Exercise details: Starting at the first line of the entries below, restate each line exactly until you reach the line with "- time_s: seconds", and print that one too. Leave the pictures out and stop there.

================================

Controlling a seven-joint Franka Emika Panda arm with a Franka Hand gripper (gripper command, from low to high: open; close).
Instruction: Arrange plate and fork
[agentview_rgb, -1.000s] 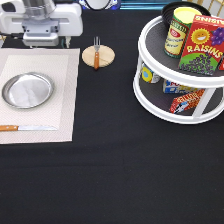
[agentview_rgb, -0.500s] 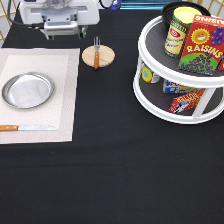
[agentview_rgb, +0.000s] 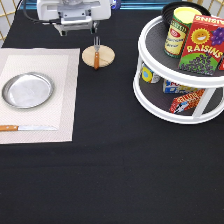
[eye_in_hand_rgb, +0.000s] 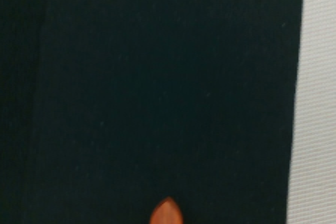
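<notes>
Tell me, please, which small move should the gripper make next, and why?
Probably move slightly toward the exterior view's right and lower over the fork, lying across the wooden disc. The gripper hangs near it; the plate already sits on the placemat.

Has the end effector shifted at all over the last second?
Yes. The end effector has slid toward the exterior view's right along the top edge, from above the placemat to nearly above the wooden disc holding the fork.
</notes>
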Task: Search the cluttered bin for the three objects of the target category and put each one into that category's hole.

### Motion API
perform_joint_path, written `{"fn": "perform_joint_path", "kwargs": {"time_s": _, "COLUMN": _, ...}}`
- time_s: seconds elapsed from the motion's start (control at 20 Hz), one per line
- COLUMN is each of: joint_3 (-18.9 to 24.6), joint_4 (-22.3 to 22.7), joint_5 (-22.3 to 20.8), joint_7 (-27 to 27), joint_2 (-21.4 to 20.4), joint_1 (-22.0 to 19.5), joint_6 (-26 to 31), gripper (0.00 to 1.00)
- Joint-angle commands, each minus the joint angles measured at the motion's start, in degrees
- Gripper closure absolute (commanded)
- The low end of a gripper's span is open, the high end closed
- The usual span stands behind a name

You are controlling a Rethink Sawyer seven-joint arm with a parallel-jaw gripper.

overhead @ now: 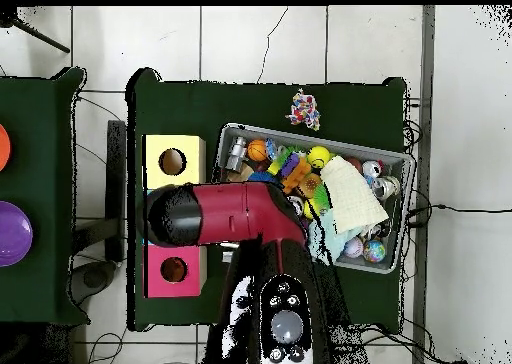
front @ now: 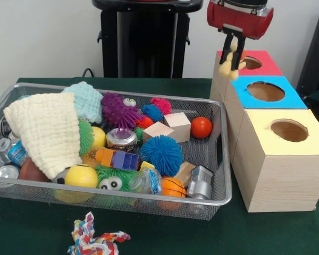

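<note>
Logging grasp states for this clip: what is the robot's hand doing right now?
Hand: closed on a pale yellow soft object, hanging beside the round hole in the red-topped wooden box.

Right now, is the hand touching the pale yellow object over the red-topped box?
Touching. In the front view the hand has its dark fingers closed on the pale yellow object, which hangs beside the hole. The overhead view hides it under the arm.

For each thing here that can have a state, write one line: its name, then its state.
Hand: shut on a pale yellow cloth, beside the red box's hole.
Cloth: held, hanging.
Red box's hole: uncovered.
Blue box's hole: uncovered.
Yellow box's hole: uncovered.
Bin: full of toys.
Rope toy: outside the bin, on the table.
</note>
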Motion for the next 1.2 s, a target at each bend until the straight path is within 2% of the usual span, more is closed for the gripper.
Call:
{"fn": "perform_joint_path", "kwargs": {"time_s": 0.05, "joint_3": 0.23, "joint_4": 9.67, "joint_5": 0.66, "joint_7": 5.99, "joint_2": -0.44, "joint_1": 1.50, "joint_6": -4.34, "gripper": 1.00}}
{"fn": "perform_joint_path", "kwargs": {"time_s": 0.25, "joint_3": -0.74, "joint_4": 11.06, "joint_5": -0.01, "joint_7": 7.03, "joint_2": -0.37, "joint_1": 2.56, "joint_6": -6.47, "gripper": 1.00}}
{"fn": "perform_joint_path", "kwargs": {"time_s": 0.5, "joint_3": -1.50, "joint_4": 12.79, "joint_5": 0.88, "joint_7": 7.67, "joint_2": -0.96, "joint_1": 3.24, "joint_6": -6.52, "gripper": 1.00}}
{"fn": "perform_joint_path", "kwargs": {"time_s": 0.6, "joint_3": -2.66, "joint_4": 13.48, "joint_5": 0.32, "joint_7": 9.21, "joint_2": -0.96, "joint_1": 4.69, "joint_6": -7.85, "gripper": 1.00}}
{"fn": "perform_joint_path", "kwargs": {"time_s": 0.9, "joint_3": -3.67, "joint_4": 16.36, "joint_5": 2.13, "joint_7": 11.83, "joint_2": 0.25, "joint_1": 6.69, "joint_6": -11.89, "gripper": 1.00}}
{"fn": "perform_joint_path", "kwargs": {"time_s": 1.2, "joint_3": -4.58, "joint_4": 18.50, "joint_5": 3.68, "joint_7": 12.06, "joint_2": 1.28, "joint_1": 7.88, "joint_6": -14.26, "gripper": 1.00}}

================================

Final answer:
Controlling a seven-joint Franka Emika Panda arm with a Franka Hand gripper (gripper command, from low to high: open; close).
Instruction: Arrange plate and fork
[agentview_rgb, -1.000s] 
[agentview_rgb, -0.500s] 
[agentview_rgb, +0.000s] 
[eye_in_hand_rgb, +0.000s] 
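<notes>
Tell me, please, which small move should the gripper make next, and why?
Probably move slightly toward the exterior view's right and lower over the fork, lying across the wooden disc. The gripper hangs near it; the plate already sits on the placemat.

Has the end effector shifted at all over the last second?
Yes. The end effector has slid toward the exterior view's right along the top edge, from above the placemat to nearly above the wooden disc holding the fork.
</notes>
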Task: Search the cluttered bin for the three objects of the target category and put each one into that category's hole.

### Motion API
perform_joint_path, written `{"fn": "perform_joint_path", "kwargs": {"time_s": _, "COLUMN": _, ...}}`
- time_s: seconds elapsed from the motion's start (control at 20 Hz), one per line

The answer given above is the complete response.